Each line from the top of the listing down to and including the line with "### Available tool" must be duplicated exactly; pictures are to be skipped.

(PROVIDED MATERIAL)

____

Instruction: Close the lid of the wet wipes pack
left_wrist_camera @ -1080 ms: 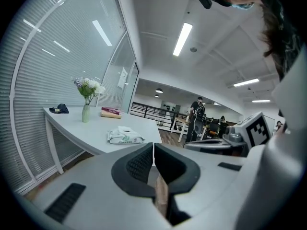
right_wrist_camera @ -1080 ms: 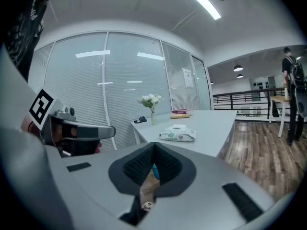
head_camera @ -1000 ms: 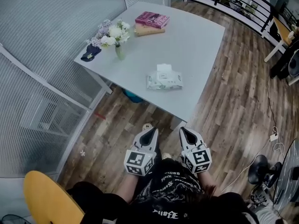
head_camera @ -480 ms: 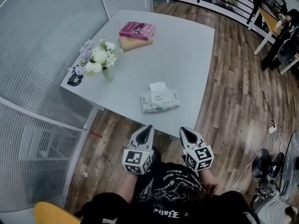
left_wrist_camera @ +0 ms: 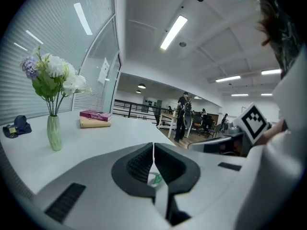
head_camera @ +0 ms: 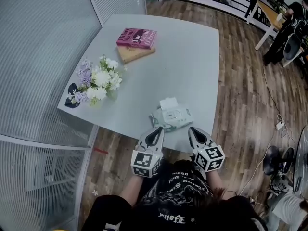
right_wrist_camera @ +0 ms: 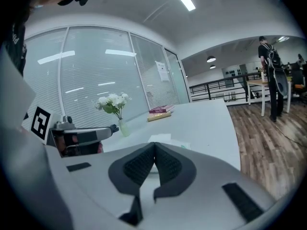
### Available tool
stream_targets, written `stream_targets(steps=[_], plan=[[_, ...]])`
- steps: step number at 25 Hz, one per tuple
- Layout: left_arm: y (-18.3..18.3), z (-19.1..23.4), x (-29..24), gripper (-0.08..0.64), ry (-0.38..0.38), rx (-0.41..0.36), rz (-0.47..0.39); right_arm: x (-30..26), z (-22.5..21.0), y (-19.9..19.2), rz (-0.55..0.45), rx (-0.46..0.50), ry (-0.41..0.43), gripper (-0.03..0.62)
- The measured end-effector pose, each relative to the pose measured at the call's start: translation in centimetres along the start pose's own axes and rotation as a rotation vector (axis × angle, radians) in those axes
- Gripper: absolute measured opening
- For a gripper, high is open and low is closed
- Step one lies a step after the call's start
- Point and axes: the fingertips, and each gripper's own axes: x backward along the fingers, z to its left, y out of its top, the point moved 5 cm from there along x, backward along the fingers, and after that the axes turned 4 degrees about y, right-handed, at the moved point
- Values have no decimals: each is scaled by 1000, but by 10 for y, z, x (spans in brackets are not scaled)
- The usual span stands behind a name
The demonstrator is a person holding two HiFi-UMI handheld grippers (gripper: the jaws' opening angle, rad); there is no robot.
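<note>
Presently, soft white-and-green wet wipes pack (head_camera: 173,119) near front edge of pale grey table (head_camera: 192,57), white lid flap (head_camera: 168,103) raised, left gripper (head_camera: 155,132) and right gripper (head_camera: 193,132) near it, jaws pressed together, empty.

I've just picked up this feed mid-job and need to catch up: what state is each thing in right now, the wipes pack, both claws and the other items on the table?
wet wipes pack: lying flat, lid flipped open
left claw: shut, empty
right claw: shut, empty
vase of flowers: upright
books: stacked, closed
</note>
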Motion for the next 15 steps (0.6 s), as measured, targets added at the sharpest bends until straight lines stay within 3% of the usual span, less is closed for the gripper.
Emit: stream_targets(steps=[5,11,15], plan=[[9,24,-10,11,-22,8,7,-27,-2,9,58,-114,38,-2],[12,35,-22,11,-6,17,20,-48,-7,22,64,-134,65,0],[9,32,-29,11,19,30,42,-62,-17,37,96,-99,100,0]])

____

(RESPONSE TO THIS TASK)
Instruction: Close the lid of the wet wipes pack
left_wrist_camera @ -1080 ms: 
right_wrist_camera @ -1080 ms: 
head_camera @ -1000 ms: 
head_camera @ -480 ms: 
left_wrist_camera @ +0 ms: 
head_camera @ +0 ms: 
right_wrist_camera @ +0 ms: 
### Available tool

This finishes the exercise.